Much of the facility is mechanised.
paper recycling
We were impressed that the MBT facility picks out some of the recyclables [our black bins] and that all is not lost if for some reason rubbish has been assigned the wrong bin. It is however much better for the environment - and cheaper - to put it in the correct bin in the first place. As a litter picker who gets some less than savoury plastic bottles and cans - the best place is the black bin rather than mix with the cleaner blue bins materials.
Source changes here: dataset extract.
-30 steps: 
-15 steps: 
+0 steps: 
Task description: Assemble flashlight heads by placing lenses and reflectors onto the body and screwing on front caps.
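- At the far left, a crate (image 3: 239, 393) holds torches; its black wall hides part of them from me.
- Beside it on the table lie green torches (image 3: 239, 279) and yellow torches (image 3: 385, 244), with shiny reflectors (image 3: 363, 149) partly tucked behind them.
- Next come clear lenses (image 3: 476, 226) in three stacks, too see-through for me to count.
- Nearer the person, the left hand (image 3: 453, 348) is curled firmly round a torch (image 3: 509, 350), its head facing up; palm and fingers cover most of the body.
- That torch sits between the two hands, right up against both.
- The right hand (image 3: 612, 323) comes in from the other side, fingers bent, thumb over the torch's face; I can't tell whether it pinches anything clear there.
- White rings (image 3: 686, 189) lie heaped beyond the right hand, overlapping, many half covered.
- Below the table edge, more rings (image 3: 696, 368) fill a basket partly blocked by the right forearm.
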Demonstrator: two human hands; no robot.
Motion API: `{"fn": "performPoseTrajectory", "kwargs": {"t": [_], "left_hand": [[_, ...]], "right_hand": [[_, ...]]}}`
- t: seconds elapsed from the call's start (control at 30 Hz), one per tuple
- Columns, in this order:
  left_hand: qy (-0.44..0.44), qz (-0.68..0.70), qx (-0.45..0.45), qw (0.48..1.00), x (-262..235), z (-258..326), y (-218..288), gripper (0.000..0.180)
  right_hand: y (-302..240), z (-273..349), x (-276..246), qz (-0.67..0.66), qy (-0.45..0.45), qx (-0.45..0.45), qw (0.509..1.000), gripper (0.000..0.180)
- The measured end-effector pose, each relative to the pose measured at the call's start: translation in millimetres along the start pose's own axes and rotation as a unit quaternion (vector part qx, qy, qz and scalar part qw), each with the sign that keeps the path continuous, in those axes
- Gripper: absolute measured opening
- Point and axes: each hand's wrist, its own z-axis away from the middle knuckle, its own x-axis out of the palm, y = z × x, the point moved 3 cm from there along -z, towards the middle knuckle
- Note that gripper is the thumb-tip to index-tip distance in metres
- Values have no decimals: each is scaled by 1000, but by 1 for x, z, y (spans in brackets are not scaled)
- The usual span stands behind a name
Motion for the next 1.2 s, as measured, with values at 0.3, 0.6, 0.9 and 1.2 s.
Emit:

I think the plastic bag issue hit us the most. Not really any plan for them beyond baling them up for some, as yet, future use.
plastic bag bales

Our group picture included a Mors Bag - made from recycled fabric and given free as a replacement for plastic bags. More information from

The drive round the facility created a lot of questions about landfill, methane gas and slurry and the relative merits of burning rubbish which some countries favour. We knew from earlier training that authorities are charged as much as £103 a ton for rubbish that goes to landfill and that there are big targets for recycling.

I think it is safe to say that we went away with a much better understanding of what happens to our waste, a little depressed at the sheer volume of it all and with more questions buzzing around in our heads! 

Oh and did I mention the smell? How could I forget that!